6) Parte bassa dell’immagine (footer)

I novizi applicano una lettura classica sinistra-destra, alto-basso e dopo 3 - 4 pagine

passano a un tipo di lettura da esperti: una scansione della pagina con sequenza

centro – sinistra - destra. Il centro rimane, dunque, la parte più importante della pagina,

quella in cui occorre concentrare le informazioni più rilevanti dal punto di vista della

comunicazione. Il secondo dato riguarda l’osservazione specifica, che comincia a circa

2/3 dal margine superiore dello schermo.

Quando il lettore trova stimoli e informazioni di interesse, agisce solitamente con uno

scrolling della pagina e comincia a leggere. È dunque sconsigliabile porre materiale

cruciale nella parte bassa o nella parte sinistra della pagina. Inoltre, si deve sempre

ricordare che il visitatore abituale tende all’assuefazione e potrebbe non notare i

contenuti nuovi. Per contrastare questo fenomeno basta associare immagini nuove o

spostare nel tempo i contenuti in differenti aree del sito. In generale, il movimento

cattura l’occhio, così come la vivacità del colore attira l’attenzione. Ancora di più attrae

la forte variazione cromatica. Si può dire, comunque, che la sequenza di scansione

dell’immagine dall’alto a sinistra verso la parte bassa a destra è una regola generale.

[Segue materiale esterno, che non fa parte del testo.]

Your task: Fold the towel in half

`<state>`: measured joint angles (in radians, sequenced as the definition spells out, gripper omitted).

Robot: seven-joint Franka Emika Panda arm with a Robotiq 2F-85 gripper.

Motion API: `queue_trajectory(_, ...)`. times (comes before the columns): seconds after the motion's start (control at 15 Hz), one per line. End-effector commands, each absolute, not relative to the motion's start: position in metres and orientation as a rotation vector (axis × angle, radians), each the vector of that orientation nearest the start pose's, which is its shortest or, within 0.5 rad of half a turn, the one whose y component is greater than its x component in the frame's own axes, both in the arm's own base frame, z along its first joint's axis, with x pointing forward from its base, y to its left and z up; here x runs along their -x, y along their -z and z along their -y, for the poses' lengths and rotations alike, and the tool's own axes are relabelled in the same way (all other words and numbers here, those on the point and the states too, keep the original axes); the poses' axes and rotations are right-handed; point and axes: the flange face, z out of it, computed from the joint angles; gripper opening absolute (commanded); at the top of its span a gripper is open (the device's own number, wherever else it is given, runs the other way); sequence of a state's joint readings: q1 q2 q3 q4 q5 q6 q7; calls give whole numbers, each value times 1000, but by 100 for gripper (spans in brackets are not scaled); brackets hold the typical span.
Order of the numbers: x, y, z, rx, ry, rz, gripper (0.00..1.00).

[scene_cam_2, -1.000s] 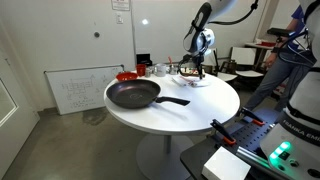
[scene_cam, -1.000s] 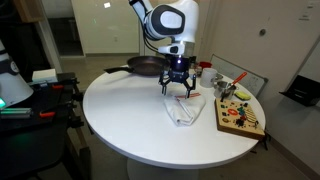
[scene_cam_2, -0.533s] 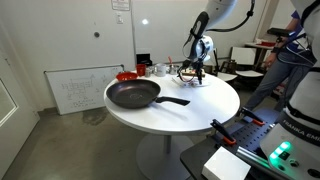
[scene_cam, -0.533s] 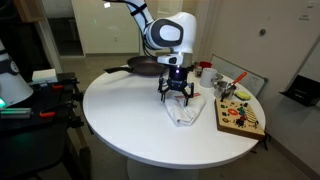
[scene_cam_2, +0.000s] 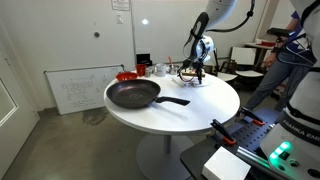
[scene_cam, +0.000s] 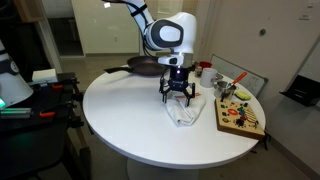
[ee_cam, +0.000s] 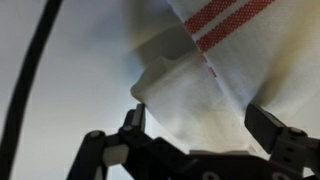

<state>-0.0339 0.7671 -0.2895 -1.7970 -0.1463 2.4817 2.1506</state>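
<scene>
**Item 1: end effector** [scene_cam: 178, 90]. It hangs pointing down, low over the round white worktop [scene_cam: 120, 115]. Its jaws are spread wide and grip nothing. In the wrist view the two dark fingertips [ee_cam: 133, 120] stand far apart at the lower edge of the picture, with cloth showing in the gap. Whether the tips touch the cloth cannot be told. The end effector also shows in an exterior view [scene_cam_2: 190, 74], small and at the far side of the worktop.

**Item 2: towel** [scene_cam: 186, 110]. This is a white cloth, rumpled, lying on the worktop directly beneath the end effector and reaching from it toward the near rim in that exterior view. In the wrist view the towel [ee_cam: 215, 85] fills the space between and beyond the fingertips. A pale folded corner lies nearer the left-hand fingertip, and two red stripes [ee_cam: 228, 20] run across the cloth farther out.

**Item 3: frying pan** [scene_cam: 143, 67]. The pan is dark and sits on the worktop behind the end effector, well apart from the towel. In an exterior view [scene_cam_2: 132, 95] it is in the foreground, with its handle pointing toward the end effector's side.

**Item 4: wooden board** [scene_cam: 240, 120]. It lies flat beside the towel, near the worktop's rim, and carries small coloured pieces too small to identify.

**Item 5: black cable** [ee_cam: 35, 80]. It crosses the wrist view, blurred, off to one side of the end effector.
</scene>
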Motion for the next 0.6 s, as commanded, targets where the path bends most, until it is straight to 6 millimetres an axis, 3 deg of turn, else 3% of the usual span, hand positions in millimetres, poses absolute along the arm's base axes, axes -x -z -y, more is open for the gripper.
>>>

In particolare, per quanto riguarda i siti web per l'infanzia, le pagine dovrebbero essere

dedicate all’informazione che interessa l’utente e non alla pubblicità o alla navigazione

stessa. Numerosi siti riducono la parte informativa della pagina a un terzo dello spazio

e forse meno, decrementando lo spazio utile. Molto spazio viene sostituito da incorrette

impostazioni grafiche, o da messaggi pubblicitari troppo pressanti. Difatti, quando si

49

progetta la pagina, le dimensioni di larghezza e di altezza dovrebbero essere espresse

in percentuale e non in valore assoluto o in pixel. Questo essenzialmente perché gli

strumenti da cui gli utenti accedono alla pagina potrebbero essere profondamente

diversi: browser, palmari, Web TV, ecc. In particolare questo effetto contrasta con la

spazialità dei bambini che vengono disturbati nella navigazione da una sovra-

informazione. Il principio dal quale si dovrebbe partire è che quello che per gli adulti

risulta di immediata comprensione, potrebbe non esserlo per i bambini. Inoltre i

bambini sono molto attirati dalla grafica colorata e dalle animazioni, quindi i banner o

gli annunci pubblicitari, spesso distraggono dalla fruizione del sito.

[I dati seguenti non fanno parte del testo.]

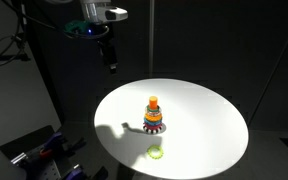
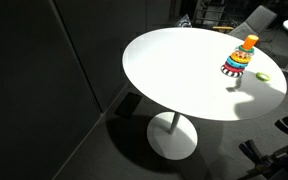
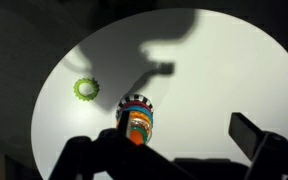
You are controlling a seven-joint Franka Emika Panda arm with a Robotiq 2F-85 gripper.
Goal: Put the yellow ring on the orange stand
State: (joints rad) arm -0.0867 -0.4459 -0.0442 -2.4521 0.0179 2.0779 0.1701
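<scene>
The yellow ring lies flat on the white round table, near its front edge and a little apart from the stand. The orange stand is a stacking toy with several coloured rings on it and an orange top, upright near the table's middle. Both also show in the exterior view from the side, the ring and the stand, and in the wrist view, the ring and the stand. My gripper hangs high above the table's far left edge, open and empty. Its fingers are spread wide.
The table stands on a single pedestal with a round base. The room around it is dark. Dark equipment sits on the floor at the lower left. The arm casts a shadow on the tabletop.
</scene>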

Spesso ci si trova anche di fronte a problemi di visualizzazione quando si passa da un

tipo di browser a un altro. In effetti spesso, navigando, si registrano dei problemi di

visualizzazione di contenuti. I bambini arrivano alle pagina con competenze

informatiche molto differenti da quelle degli adulti, spesso utilizzano lo strumento

Internet prima che abbiano capito bene l’idea delle reti di computer e delle tecnologie

che le governano. In generale, i giovani navigatori non riescono a comprendere che un

particolare problema di visualizzazione possa dipendere da una battaglia di marketing,

pertanto in queste circostanze il problema va totalmente a loro svantaggio, e

sicuramente a svantaggio di chi ha progettato il sito perché vedrà andare via potenziali

utilizzatori. Spesso le progettazioni non sono quindi indipendenti dallo schermo

utilizzato e possono creare problemi di visualizzazione portando parti informative

significative fuori dell’area visibile. Spesso è molto scomodo centrare le informazioni

utilizzando le barre di scorrimento e in particolare per i bambini che non hanno voglia o

non sanno come procedere. Questo problema può essere evitato utilizzando particolari

tecniche di progettazione che sono per lo più indipendenti dalle dimensioni dello

schermo. Un particolare riguardo va posto nelle pagine particolarmente ricche di

grafica che possono essere più difficilmente ridimensionabili.

Navigando nei siti internet per l'infanzia, ci si rende subito conto di dover, molto

spesso, scaricare particolari software o particolari ausili per la navigazione. In questo

modo si rallentano notevolmente le prestazioni della navigazione, costringendo l’utente

ad attendere il download del software.

Spesso inoltre il software scaricato manda in crash il sistema causando danni e perdite

di dati. Inoltre, tenendo presente, che gli utenti arrivano alla pagina utilizzando i

software e i supporti più differenti, la progettazione di questi contenuti “non-standard”, è

50

particolarmente difficile. Particolarmente per i bambini, risulta difficile e ostico l’utilizzo

di questi software, di cui spesso non comprendono bene il significato e la necessità.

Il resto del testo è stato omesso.